Tuesday, September 1, 2020

Death by catharsis

It is the first of September. Summer is not over, but the days are waning and the leaves are changing color. Soon it will all be over, indeed, it will all be over, as election day is little more than two months away and the nation continues its slide into a shattered visage of its former self. Very soon, we will find out whether the current administration remains in place, free to wreak havoc for another four years, or whether sanity will mount its grand restoration and return us at last to normalcy.

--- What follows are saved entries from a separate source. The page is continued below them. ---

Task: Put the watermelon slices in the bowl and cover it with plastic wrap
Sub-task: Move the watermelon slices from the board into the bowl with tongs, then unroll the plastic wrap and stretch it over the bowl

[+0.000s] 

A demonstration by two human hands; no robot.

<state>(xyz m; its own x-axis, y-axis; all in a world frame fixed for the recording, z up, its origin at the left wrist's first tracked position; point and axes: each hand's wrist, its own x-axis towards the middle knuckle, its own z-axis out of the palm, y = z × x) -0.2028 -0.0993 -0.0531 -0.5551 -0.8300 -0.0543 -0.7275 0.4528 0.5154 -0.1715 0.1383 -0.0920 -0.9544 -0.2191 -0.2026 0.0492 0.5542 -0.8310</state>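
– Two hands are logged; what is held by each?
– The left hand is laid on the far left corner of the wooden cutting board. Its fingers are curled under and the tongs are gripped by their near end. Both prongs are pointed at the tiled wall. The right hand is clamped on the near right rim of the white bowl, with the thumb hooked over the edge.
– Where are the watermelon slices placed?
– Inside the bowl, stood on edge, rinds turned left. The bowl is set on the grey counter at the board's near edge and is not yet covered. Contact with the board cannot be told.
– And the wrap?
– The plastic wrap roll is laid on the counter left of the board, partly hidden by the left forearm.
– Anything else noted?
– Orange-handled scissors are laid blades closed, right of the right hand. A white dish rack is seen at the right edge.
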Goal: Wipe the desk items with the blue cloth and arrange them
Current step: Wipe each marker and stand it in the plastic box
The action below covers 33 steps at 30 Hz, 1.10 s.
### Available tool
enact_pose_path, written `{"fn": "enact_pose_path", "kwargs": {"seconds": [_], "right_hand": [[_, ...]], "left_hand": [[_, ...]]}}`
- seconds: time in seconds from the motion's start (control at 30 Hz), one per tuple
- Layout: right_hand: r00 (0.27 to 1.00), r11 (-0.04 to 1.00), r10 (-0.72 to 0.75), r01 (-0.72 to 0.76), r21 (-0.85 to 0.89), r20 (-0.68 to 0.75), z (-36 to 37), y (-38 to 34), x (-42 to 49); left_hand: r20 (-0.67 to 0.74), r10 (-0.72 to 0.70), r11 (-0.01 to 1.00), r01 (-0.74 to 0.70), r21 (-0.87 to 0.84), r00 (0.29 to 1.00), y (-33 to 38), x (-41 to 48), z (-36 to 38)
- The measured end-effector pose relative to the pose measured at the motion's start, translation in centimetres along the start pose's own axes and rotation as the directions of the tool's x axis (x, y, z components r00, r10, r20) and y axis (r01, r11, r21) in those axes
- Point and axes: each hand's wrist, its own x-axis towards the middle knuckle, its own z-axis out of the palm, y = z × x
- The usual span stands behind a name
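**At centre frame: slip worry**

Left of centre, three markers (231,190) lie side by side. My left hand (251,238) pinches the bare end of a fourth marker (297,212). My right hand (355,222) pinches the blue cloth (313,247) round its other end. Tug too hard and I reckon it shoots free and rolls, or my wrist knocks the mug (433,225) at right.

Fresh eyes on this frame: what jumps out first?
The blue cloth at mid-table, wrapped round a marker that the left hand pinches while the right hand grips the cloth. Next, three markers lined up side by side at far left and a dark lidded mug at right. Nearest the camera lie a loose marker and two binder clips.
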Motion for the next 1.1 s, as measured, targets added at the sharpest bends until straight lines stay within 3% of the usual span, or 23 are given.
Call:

Or at least that's what most commentators want you to think. There are variations on the margins (this is where most variation occurs), but the narrative seems clear. Civil society is broken, dysfunctional, exacerbated by a toxic political culture that just won't quit, indeed, feeds off its own rage and uses it as fuel. But I cannot yet help but think this is nothing more than an unveiling of what was already here. Scenes of burning buildings and bodies in the street alarm those in affluent zip codes, but this is old hat to those tried-and-tested folks in the country who have watched their own prospects crumble around them, their friends and families migrate or fall victim to despair, their lives ruled by addiction and death, left behind by prosperous geographies that snubbed their noses in disdain. A "culture of death", a certain manifesto called it. Now, that culture is spreading like a malignant tumor, an octopus whose tentacles are tightening their grip around the nation's neck. Why not? This is justice. Everyone gets what is theirs. It is unfortunate that so many do not know what they really deserve.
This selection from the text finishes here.